La alcancé. Acabábamos de pasar entre dos dunas y la escena a la que nos enfrentábamos no estaba a más de seis metros. Sucedió que teníamos un lado a la vista. Podía ver la polla del tipo cada vez que se retiraba para volver a meterse, o al menos podía ver el tronco. Para ver la cabeza de la polla habría necesitado la visión de rayos X de Superman. Los pechos de la mujer eran demasiado pequeños para balancearse, pero formaban triángulos invertidos bajo su torso, con los pezones de los botones apuntando al suelo. Tenían más de cuarenta años, ambas con un ligero sobrepeso, pero ninguno de los espectadores parecía quejarse.

Cuatro tipos las miraban. No hacía falta ser un genio para darse cuenta de que eso era lo que habíamos visto a los hombres que estaban al acecho. Es de suponer que se sabía que las dunas eran un lugar donde se podía ver la acción en directo, e incluso acercarse. Los hombres que vigilaban no estaban a seis metros de distancia, sino a dos o tres metros como máximo.

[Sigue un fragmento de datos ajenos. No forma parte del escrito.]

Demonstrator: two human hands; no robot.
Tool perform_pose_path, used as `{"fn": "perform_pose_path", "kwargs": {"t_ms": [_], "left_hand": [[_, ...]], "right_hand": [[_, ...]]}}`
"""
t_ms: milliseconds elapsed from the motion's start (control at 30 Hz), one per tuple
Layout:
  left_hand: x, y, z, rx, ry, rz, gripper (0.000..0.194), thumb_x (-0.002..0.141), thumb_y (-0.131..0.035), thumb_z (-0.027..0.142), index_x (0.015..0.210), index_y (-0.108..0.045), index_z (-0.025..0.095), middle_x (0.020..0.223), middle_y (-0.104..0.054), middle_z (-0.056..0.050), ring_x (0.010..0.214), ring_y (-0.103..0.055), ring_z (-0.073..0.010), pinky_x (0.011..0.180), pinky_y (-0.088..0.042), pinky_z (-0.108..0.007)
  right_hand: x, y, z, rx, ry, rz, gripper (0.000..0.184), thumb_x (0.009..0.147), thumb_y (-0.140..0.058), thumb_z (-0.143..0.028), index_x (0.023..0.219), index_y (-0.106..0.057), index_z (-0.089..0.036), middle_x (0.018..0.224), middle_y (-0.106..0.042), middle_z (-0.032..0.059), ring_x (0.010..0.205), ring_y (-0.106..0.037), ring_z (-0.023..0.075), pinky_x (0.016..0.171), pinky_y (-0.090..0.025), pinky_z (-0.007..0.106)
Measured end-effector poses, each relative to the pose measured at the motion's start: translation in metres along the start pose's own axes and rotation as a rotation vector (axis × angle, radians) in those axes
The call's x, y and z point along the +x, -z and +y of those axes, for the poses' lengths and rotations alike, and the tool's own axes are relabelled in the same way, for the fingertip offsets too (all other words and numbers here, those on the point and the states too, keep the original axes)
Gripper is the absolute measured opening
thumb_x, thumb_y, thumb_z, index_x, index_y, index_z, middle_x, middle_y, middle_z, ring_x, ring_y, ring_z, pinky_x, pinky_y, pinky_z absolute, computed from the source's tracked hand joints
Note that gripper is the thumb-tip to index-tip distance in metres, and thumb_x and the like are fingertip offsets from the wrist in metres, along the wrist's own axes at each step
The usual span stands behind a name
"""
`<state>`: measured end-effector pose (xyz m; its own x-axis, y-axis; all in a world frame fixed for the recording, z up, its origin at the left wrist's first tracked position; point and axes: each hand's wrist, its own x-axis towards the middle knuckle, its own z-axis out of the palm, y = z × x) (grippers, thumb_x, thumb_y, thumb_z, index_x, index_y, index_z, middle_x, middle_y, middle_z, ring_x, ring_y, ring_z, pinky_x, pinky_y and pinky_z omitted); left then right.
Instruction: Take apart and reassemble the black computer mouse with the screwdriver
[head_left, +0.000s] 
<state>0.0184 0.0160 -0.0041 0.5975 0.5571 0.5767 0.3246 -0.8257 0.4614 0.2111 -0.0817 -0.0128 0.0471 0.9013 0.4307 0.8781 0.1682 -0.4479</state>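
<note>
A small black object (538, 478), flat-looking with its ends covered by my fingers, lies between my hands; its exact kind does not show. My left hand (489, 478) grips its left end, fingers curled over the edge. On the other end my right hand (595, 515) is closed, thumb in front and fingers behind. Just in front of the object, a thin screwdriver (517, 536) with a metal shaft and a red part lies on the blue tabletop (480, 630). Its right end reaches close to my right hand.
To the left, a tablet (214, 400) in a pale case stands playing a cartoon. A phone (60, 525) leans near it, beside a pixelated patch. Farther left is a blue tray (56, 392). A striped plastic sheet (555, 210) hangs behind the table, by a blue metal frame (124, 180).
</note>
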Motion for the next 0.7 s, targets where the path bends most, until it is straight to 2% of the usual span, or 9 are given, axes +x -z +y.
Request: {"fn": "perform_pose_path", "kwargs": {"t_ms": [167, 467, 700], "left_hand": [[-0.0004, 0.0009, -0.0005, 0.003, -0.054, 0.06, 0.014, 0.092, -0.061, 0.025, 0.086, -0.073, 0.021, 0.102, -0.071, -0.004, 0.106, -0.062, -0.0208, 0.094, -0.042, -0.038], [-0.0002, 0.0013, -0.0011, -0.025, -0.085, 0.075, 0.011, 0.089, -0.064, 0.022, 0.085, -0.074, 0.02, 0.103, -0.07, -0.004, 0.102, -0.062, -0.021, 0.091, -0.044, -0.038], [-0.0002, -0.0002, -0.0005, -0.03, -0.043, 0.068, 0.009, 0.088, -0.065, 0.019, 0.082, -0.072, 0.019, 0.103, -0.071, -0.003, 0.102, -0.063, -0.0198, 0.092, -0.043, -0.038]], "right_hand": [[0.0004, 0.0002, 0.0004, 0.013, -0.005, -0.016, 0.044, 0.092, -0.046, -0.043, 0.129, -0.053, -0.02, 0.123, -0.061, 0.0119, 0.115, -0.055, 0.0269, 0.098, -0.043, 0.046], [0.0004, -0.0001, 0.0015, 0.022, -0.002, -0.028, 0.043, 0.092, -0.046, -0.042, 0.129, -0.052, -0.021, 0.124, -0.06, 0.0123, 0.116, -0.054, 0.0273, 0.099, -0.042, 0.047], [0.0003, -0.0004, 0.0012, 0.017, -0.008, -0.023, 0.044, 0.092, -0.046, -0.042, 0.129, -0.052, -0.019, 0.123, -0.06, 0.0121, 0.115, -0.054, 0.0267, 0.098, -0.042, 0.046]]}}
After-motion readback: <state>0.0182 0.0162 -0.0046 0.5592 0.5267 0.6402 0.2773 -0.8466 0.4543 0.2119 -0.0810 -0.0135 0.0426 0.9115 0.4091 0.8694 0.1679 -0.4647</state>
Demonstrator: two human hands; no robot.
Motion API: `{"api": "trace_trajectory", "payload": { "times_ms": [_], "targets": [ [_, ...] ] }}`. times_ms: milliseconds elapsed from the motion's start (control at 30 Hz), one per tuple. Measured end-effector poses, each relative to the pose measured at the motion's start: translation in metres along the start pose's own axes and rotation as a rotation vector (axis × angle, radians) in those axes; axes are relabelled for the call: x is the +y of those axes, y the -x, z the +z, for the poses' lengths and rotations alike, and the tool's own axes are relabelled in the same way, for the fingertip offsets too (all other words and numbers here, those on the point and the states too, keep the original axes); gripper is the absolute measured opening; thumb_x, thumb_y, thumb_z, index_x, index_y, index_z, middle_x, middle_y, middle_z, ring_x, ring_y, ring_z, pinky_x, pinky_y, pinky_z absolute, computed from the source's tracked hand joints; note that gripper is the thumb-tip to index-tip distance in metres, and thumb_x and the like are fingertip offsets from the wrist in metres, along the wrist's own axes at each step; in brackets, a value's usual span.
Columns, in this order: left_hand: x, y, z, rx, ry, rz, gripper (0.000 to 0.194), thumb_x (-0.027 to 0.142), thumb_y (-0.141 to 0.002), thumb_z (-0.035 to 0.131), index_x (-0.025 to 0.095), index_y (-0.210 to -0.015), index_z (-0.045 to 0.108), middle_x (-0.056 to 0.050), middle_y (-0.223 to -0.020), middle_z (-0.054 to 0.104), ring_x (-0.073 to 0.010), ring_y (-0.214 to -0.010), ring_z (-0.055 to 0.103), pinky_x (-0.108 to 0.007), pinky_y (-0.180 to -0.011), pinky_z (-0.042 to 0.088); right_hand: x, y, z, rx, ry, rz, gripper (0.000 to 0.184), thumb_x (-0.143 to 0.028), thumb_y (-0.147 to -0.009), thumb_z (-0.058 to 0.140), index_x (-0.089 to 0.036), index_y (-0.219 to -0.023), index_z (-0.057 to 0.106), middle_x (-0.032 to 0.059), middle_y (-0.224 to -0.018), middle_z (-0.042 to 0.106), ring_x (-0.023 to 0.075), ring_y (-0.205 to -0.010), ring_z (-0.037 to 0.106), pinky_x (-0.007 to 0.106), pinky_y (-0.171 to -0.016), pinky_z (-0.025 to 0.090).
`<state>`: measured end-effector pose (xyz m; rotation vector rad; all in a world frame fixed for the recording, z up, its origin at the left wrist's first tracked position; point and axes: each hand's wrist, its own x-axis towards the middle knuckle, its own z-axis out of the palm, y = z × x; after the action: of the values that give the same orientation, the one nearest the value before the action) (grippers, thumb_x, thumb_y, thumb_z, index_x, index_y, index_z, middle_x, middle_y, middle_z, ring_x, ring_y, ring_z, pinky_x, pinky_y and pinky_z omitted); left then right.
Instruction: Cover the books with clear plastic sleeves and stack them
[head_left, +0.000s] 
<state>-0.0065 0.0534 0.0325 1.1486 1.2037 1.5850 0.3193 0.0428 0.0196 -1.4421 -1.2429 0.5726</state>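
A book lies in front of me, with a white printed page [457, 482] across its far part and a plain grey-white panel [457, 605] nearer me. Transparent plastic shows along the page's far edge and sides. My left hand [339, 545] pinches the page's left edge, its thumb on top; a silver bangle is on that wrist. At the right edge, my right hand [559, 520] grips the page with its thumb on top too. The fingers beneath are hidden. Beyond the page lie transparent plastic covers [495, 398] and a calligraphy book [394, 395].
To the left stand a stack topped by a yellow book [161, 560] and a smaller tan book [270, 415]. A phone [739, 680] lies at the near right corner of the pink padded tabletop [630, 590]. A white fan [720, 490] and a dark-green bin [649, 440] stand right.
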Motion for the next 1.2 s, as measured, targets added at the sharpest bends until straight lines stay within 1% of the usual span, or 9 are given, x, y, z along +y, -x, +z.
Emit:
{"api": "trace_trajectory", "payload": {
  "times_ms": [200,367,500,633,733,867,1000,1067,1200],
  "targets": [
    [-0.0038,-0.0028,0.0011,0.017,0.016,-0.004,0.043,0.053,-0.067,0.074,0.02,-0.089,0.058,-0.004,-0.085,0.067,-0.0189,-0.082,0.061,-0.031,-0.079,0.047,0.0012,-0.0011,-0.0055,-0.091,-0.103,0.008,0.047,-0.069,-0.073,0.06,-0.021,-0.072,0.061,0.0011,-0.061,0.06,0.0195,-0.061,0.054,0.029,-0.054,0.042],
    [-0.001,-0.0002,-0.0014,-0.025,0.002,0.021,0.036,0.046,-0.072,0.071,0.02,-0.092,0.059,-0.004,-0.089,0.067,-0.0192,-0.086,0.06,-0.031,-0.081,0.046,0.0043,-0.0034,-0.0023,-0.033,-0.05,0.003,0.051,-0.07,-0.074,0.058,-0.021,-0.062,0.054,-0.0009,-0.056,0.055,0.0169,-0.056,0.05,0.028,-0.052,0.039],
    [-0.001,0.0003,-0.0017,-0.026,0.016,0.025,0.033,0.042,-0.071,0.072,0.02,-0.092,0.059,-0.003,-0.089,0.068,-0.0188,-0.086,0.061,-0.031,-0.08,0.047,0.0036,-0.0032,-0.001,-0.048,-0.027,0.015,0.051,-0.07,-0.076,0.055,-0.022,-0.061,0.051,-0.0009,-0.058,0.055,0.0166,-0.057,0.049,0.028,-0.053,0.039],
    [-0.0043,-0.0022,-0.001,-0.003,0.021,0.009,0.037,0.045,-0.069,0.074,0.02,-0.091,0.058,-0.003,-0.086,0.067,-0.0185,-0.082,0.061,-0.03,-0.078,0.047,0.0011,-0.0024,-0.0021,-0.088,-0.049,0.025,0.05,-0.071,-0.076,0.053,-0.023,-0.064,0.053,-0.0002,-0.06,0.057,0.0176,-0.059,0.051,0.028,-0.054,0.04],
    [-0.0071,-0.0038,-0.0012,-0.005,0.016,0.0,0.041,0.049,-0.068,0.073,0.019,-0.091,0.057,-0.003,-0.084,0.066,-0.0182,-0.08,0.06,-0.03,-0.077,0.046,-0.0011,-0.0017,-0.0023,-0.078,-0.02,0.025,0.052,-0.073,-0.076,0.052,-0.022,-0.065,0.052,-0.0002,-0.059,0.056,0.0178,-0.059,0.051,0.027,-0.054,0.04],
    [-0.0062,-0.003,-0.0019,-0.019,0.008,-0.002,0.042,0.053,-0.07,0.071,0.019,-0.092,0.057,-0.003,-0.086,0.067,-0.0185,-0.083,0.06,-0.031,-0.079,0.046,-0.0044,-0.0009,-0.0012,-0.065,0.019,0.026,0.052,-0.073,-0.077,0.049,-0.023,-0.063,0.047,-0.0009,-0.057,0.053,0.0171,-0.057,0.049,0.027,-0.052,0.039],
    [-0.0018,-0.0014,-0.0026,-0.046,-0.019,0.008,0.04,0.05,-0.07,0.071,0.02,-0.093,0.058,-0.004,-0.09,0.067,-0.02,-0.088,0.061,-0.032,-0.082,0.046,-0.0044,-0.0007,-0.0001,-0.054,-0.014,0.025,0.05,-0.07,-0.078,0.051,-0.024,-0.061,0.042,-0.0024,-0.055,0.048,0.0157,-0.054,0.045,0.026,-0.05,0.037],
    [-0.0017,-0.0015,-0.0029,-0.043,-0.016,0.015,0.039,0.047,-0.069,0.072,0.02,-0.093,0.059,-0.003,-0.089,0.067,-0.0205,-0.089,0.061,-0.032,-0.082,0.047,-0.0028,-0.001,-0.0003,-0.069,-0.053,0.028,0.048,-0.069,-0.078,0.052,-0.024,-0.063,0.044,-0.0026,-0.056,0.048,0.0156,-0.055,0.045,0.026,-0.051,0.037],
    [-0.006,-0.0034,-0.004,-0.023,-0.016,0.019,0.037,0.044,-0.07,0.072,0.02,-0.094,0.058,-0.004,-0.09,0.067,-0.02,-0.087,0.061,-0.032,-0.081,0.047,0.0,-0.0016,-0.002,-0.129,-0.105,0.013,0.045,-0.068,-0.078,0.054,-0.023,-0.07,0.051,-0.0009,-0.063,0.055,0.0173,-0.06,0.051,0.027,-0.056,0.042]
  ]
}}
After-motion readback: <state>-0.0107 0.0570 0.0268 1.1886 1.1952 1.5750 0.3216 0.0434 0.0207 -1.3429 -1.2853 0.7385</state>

Un poco más cerca y habrían estado sobre las toallas de la pareja.

Dos de los hombres sólo miraban. Los otros dos hacían algo más. Estaban acariciando sus erecciones. Sé que en esto consiste ver porno online, pero ver a los tíos masturbarse al aire libre era otra cosa. Me puse nervioso, pero Leena quería ver más. Se acercó más.

Los dos hombres del otro lado de la pareja ya nos habían visto y no parecían importarle la intrusión. De todos modos, no estaba nada seguro de que acercarse a la acción fuera lo más sensato.